• _Given information_
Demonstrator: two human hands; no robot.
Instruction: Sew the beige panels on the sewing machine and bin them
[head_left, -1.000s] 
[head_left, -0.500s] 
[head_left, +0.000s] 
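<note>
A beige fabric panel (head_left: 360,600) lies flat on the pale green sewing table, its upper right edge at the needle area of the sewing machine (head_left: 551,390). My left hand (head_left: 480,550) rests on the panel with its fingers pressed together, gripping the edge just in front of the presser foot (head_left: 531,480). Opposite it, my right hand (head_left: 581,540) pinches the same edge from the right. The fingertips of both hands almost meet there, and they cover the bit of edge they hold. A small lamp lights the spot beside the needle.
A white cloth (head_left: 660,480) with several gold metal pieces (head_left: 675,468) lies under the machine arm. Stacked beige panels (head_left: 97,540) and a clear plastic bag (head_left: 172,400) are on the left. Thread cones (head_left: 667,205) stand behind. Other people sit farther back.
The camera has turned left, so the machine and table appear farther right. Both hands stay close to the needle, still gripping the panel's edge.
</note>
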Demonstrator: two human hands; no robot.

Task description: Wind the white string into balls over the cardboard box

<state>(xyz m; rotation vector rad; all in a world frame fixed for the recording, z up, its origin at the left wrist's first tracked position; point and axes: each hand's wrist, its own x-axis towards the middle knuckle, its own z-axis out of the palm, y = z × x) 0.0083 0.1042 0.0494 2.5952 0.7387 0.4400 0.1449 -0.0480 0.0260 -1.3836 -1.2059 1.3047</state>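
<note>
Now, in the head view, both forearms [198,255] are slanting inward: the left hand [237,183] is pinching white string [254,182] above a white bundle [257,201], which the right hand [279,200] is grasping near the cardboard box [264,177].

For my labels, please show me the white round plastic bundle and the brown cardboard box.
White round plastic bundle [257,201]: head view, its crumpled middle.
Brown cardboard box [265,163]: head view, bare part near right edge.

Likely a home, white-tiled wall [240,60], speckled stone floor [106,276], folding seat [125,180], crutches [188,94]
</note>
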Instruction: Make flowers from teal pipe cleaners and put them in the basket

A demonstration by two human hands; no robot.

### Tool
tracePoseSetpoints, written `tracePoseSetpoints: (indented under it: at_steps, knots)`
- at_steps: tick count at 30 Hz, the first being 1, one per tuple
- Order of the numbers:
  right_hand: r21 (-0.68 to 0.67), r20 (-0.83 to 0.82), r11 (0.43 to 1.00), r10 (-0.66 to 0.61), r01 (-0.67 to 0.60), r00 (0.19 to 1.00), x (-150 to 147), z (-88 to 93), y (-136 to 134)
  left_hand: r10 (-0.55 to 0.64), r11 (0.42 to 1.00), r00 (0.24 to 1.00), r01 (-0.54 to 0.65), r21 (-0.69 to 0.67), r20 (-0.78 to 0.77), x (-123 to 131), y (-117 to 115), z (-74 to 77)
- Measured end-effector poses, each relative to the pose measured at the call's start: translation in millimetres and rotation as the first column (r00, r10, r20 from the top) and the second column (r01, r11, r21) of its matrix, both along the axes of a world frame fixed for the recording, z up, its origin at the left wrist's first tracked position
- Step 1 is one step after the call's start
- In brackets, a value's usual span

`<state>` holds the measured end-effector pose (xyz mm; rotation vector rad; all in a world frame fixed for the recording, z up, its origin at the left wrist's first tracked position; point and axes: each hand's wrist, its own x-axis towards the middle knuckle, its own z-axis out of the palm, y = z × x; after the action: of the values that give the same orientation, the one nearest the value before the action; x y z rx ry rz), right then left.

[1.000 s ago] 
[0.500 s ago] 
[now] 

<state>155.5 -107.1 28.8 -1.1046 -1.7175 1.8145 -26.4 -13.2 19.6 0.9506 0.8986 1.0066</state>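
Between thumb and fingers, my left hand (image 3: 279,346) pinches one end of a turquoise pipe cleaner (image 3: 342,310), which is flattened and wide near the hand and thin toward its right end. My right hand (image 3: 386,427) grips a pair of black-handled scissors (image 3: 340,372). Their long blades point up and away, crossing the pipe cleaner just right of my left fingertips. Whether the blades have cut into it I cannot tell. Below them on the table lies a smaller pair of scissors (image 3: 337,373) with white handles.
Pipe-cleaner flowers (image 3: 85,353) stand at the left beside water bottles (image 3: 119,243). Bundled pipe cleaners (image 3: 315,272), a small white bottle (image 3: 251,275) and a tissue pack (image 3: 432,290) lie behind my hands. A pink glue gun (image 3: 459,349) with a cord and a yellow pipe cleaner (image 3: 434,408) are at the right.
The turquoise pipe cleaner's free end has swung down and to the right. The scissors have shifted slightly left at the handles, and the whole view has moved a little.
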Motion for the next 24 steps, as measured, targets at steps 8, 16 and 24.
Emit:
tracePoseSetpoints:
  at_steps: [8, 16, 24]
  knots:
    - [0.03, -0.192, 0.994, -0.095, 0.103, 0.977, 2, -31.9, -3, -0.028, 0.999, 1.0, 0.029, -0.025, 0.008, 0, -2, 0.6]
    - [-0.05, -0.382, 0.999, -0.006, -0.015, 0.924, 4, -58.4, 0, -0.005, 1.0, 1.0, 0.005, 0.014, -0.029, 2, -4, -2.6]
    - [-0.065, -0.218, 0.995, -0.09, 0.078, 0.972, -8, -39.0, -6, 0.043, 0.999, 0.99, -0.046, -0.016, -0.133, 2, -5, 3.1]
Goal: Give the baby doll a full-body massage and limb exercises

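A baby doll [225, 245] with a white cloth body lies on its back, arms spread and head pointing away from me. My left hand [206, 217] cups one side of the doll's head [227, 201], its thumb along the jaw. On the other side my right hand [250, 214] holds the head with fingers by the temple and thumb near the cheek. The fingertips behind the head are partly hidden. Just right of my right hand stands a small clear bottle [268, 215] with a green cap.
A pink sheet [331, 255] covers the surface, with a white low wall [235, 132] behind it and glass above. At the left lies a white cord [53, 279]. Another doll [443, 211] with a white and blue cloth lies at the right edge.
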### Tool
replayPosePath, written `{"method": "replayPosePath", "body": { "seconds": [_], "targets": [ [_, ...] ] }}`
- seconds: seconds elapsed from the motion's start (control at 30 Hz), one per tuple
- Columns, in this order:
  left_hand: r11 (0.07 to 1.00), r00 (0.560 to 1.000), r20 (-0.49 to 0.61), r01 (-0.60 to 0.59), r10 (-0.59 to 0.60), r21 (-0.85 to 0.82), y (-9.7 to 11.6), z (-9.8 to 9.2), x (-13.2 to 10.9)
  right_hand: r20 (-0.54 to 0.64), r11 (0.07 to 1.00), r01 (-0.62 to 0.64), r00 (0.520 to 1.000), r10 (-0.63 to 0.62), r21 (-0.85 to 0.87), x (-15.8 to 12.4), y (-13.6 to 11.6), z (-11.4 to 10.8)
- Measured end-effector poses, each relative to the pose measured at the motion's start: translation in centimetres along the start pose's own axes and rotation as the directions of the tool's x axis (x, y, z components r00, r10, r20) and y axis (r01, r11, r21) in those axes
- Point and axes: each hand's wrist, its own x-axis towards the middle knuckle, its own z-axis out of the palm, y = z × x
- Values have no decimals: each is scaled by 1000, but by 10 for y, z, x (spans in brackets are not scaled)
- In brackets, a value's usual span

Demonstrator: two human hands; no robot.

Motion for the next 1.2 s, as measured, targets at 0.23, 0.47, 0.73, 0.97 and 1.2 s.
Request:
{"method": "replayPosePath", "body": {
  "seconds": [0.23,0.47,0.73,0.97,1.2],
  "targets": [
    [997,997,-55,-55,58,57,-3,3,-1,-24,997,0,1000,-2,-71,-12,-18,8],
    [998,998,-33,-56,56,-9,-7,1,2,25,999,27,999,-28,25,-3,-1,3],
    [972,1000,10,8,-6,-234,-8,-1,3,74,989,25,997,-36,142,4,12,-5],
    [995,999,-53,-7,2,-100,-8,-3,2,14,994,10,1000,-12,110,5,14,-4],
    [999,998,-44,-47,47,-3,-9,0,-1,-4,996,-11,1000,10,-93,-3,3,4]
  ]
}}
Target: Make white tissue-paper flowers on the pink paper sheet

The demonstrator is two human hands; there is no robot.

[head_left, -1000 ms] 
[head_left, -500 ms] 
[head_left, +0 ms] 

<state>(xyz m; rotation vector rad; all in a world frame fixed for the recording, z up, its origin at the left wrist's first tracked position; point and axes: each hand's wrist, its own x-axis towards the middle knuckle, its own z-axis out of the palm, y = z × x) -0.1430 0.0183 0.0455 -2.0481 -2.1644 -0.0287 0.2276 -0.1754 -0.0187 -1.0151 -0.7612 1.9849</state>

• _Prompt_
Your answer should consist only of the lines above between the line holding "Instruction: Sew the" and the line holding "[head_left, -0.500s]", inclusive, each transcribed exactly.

• _Answer area_
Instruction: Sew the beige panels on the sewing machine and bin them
[head_left, -1.000s] 
[head_left, -0.500s] 

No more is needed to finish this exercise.